Ha già preso il volo per Monaco di Baviera?
«Sarò allo stadio, certo».
Con i suoi genitori?
«No, loro la vedranno da casa, ognuno nella solita postazione».
Suo fratello giocherà l’ultimo atto della coppa più suggestiva da tecnico campione d’Italia?
«Difficile dirlo, è ancora tutto aperto».
Resta aperto anche lo stesso pronostico della finale?
«Il Psg può apparire ingiocabile, come appariva, del resto, il Barcellona: eppure a passare è stata l’Inter».
Uno, ics, due...
«Sì, anche se Gigio (Donnarumma, nd) sta facendo cose senza senso: gli ho visto parare almeno sei, sette conclusioni che solo un numero uno come lui poteva riuscirci».
Un breve giro di orizzonte. Perché il Milan ha ingranato la retromarcia?
«Non lo so, da fuori non si può giudicare. Sono tifoso milanista, lo sanno tutti: proviamo a guardare avanti, la prossima dovrà essere la stagione rossonera».
Dal Milan alla Juve, sempre di retromarcia si tratta.
«Erano partiti con un progetto diverso, si sono fermati».
Igor Tudor ha condiviso con lei un pezzetto di strada in bianconero.
«Un bravissimo ragazzo, dentro e fuori dal campo: lo sentivamo come uno di noi. Da tecnico trasmette una grande energia con le sue idee: non è mai facile subentrare in corsa».
L’Italia del pallone ha trovato il suo numero nove?
«Retegui e Kean mi piacciono: se stanno bene, sta bene anche la Nazionale di Spalletti».

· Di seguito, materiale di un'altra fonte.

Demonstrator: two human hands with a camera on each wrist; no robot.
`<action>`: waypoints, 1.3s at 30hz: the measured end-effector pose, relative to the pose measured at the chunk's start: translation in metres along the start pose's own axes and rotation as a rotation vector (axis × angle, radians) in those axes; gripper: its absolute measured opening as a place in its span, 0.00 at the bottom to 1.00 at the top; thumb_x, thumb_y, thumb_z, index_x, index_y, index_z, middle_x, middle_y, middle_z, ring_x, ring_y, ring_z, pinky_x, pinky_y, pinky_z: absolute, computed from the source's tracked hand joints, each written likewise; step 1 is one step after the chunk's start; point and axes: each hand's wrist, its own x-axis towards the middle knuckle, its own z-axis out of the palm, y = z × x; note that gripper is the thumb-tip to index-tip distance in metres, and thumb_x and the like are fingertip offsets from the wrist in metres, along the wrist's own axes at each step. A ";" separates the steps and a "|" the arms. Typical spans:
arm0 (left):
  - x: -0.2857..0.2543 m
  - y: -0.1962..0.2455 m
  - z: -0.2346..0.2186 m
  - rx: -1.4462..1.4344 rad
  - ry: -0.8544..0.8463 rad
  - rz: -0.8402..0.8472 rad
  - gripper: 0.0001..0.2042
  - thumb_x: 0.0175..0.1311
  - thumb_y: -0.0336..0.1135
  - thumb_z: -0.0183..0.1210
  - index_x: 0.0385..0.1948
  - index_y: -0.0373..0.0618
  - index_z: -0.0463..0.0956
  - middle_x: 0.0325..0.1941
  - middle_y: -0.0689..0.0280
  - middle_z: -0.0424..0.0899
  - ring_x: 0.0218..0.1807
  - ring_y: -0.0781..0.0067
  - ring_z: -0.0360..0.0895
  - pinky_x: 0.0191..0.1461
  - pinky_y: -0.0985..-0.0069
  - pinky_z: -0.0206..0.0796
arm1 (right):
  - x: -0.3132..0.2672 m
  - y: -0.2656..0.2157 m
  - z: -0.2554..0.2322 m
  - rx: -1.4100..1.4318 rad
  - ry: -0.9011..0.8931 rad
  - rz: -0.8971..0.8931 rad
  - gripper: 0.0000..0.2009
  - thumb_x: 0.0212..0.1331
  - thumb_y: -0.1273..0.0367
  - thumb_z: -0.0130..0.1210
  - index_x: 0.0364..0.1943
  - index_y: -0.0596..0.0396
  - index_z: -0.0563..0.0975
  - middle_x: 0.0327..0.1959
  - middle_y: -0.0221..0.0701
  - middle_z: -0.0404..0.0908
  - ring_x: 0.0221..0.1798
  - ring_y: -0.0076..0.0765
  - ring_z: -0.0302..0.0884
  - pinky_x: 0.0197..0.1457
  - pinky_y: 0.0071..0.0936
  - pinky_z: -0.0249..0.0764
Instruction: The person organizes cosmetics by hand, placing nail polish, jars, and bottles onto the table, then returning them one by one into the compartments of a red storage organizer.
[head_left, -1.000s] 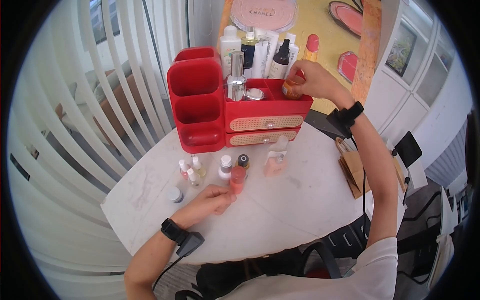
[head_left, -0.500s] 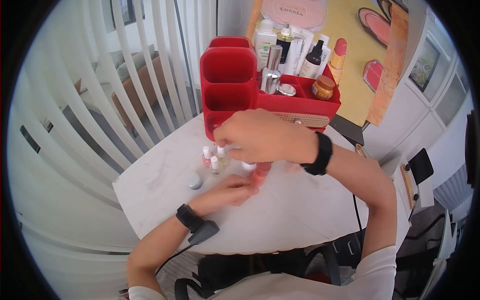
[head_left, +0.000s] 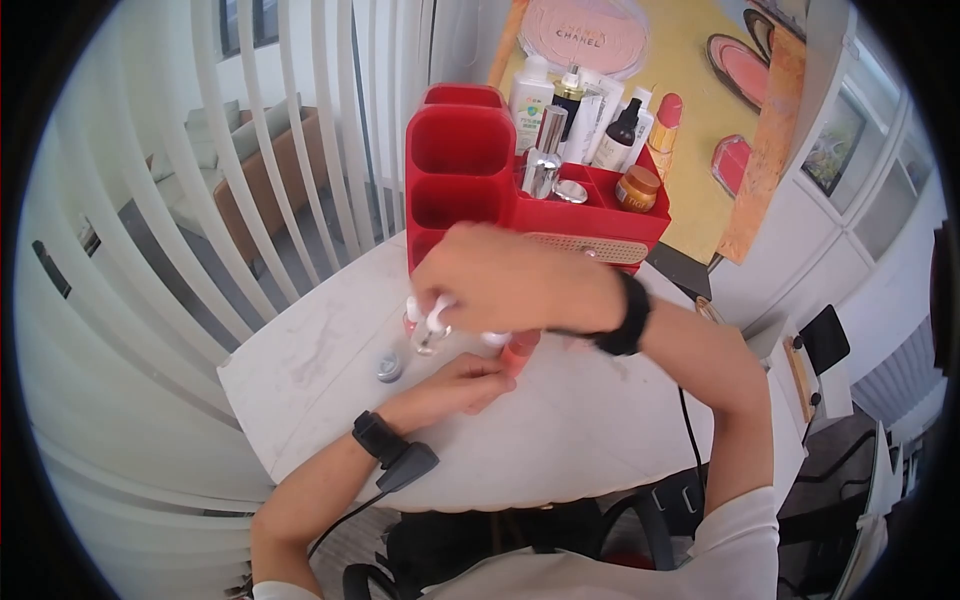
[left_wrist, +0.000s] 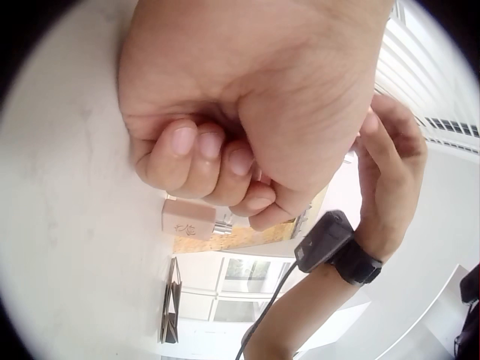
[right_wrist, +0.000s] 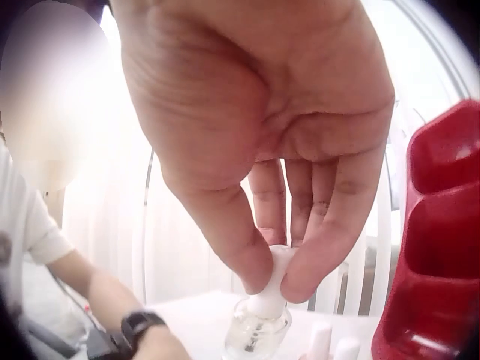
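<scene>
With thumb and fingertips, my right hand (head_left: 520, 280) pinches the white cap of a small clear nail polish bottle (right_wrist: 257, 330). Two more white-capped nail polish bottles stand beside it in the right wrist view, one a pink nail polish bottle (head_left: 410, 318). My left hand (head_left: 450, 388) rests on the table, its fingers (left_wrist: 187, 161) curled into the palm with nothing showing in them. Right at its knuckles is a coral-pink bottle (head_left: 517, 352). A small grey-lidded jar (head_left: 388, 366) lies to the left. An amber jar (head_left: 637, 190) sits in the red organizer's (head_left: 462, 145) right compartment.
A silver spray bottle (head_left: 543, 168) and a round silver compact (head_left: 570, 192) occupy the organizer's middle compartments. Behind them stand several bottles and tubes, including a dark pump bottle (head_left: 616, 138). White slats (head_left: 290, 150) border the table's left side. A pink perfume bottle (left_wrist: 189, 220) stands beyond my left hand.
My right hand has let go of the amber jar in the organizer, come left over the table and taken the clear nail polish bottle by its cap. The left hand stays beside the coral-pink bottle.
</scene>
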 end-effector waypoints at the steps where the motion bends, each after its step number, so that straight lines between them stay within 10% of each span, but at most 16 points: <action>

C’è chi dice che la perenne ricerca di un centravanti classico sia l’effetto di un vuoto generazionale, per altri non alleniamo più a fare la punta. La verità?
«Sta nel mezzo. Io, ai miei centravanti, chiedo di fare gol».

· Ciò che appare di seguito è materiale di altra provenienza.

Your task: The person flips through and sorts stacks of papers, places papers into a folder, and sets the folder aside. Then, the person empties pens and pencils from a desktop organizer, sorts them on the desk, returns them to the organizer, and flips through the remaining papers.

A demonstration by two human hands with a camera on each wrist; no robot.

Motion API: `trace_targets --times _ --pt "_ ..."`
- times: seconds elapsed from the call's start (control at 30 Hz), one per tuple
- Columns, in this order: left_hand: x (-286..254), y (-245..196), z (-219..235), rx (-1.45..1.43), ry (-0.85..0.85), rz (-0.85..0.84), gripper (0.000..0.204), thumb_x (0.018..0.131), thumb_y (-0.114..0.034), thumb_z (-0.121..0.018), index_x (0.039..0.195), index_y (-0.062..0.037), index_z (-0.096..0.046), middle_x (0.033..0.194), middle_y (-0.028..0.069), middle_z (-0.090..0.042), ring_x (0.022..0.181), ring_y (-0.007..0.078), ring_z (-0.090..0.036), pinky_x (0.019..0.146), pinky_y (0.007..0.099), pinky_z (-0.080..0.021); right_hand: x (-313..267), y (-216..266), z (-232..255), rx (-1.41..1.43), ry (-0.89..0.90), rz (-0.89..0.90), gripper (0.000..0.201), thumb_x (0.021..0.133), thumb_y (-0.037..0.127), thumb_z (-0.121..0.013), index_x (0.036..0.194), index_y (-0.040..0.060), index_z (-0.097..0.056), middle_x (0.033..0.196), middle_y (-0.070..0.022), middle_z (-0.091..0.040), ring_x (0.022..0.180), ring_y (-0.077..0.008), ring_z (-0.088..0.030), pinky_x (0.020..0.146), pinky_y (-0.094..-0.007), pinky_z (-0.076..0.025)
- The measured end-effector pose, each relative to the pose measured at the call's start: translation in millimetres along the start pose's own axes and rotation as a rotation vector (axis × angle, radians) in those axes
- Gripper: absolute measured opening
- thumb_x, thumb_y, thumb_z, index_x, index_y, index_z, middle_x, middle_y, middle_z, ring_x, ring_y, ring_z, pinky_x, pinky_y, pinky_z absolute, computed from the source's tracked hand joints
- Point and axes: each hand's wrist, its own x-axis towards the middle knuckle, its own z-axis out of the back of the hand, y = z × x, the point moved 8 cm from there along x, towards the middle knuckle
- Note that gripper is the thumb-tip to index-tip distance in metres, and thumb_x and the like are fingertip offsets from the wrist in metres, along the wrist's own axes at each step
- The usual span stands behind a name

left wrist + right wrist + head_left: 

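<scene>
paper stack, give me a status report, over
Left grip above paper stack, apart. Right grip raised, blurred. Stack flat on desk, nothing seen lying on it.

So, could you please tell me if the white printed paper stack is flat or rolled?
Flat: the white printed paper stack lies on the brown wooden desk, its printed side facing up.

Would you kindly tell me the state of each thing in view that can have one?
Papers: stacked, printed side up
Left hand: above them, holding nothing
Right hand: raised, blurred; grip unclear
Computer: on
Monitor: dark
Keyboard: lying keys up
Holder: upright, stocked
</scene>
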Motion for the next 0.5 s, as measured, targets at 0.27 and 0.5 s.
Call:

Il messaggio più bello a promozione conquistata?
«Tanti».
Il più profondo?
«Mi hanno fatto piacere i complimenti di colleghi che hanno avuto una stagione non fortunata. La migliore risposta a chi vede il nostro come un mondo di invidiosi».
Restiamo sugli allenatori. Ancelotti in Brasile?
«O l’Italia o il Brasile: se una nazionale doveva essere, giusto che fosse una delle due. Adesso dobbiamo tifare per una finalissima ai Mondiali 2026 tra noi e i sudamericani, sai che bello».
Pisa in serie A, fa un certo effetto...
«Sì. Vedere i nostri tifosi piangere di gioia è la cosa che più ci rende orgogliosi. E pensare che Simone aveva già capito come sarebbe andata a finire».
Quando?
«Dopo la sconfitta con lo Spezia: se giocate in questo modo, andrete in A».
Serio, preparato, moderno. E ancora in finale di Champions...
«Simone non ha mai perso il suo stile, mai».
C’è un altro Pippo Inzaghi in circolazione?
«No, ma ci sarà».
Il nome?
«Edoardo Inzagh...(sorride, ndr)».
Romeo Anconetani voleva fondare la Pisorno, Pisa più Livorno: non se ne fece niente per la rivolta di due città divise su tutto. Filippo Inzaghi con la A ha annacquato la festa dei grandi rivali: Livorno in serie C lo scorso aprile, nerazzurri tra i grandi solo un mese dopo. Distanze ristabilite in fretta.